Multi-Environment RLVR (Stages 1.1–1.3)#

Multi-environment Reinforcement Learning from Verifiable Rewards (RLVR) is the primary RL stage for Nemotron 3 Super. It trains on 21 environments and 37 datasets simultaneously, covering math, code, STEM, safety, chat, instruction following, long context, puzzles, and agentic tasks.

Training on all environments simultaneously yields stable gains — single-environment training leads to severe regressions on other benchmarks.

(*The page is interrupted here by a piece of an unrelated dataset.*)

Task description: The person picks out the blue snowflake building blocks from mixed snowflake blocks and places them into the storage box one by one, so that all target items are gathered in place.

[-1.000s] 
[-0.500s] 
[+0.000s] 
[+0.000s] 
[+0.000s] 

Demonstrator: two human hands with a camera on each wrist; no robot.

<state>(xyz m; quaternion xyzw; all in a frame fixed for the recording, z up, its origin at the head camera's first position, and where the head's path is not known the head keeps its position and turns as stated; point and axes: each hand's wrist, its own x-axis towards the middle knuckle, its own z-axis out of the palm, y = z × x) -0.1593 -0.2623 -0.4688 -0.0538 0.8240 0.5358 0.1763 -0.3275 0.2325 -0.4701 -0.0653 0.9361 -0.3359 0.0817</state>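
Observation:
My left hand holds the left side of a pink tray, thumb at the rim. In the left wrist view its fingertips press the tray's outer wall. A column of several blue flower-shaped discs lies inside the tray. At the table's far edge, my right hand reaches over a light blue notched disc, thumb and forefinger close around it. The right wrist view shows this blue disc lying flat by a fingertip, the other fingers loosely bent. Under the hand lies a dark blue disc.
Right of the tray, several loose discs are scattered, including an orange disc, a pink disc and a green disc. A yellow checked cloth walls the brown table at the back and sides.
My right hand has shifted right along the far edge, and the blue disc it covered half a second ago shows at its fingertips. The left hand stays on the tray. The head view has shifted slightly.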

The RLVR stage consists of 3 sub-stages with different data blends. All 3 use the same config (stage1_rlvr.yaml), only the data paths differ.

Data#

Domain	Description
Math	Competitive math problems, trained with and without python execution tool. Includes formal proof verification environment.
Code	Competition code data.
STEM	Scientific problems including newly curated difficult problems.
Instruction Following	Standard IF data plus a multi-challenge style dataset where the agent follows complex instructions scored against a rubric.
Safety	Two environments: (1) mitigating overrefusals on safety-related prompts, (2) robustness against jailbreak attacks using PAIR-generated adversarial prompts.
Long Context	Long context reasoning environment.
Agentic Tool Use	Conversational tool use and terminal use environments.
Reasoning Gym	Diverse reasoning tasks from Reasoning Gym.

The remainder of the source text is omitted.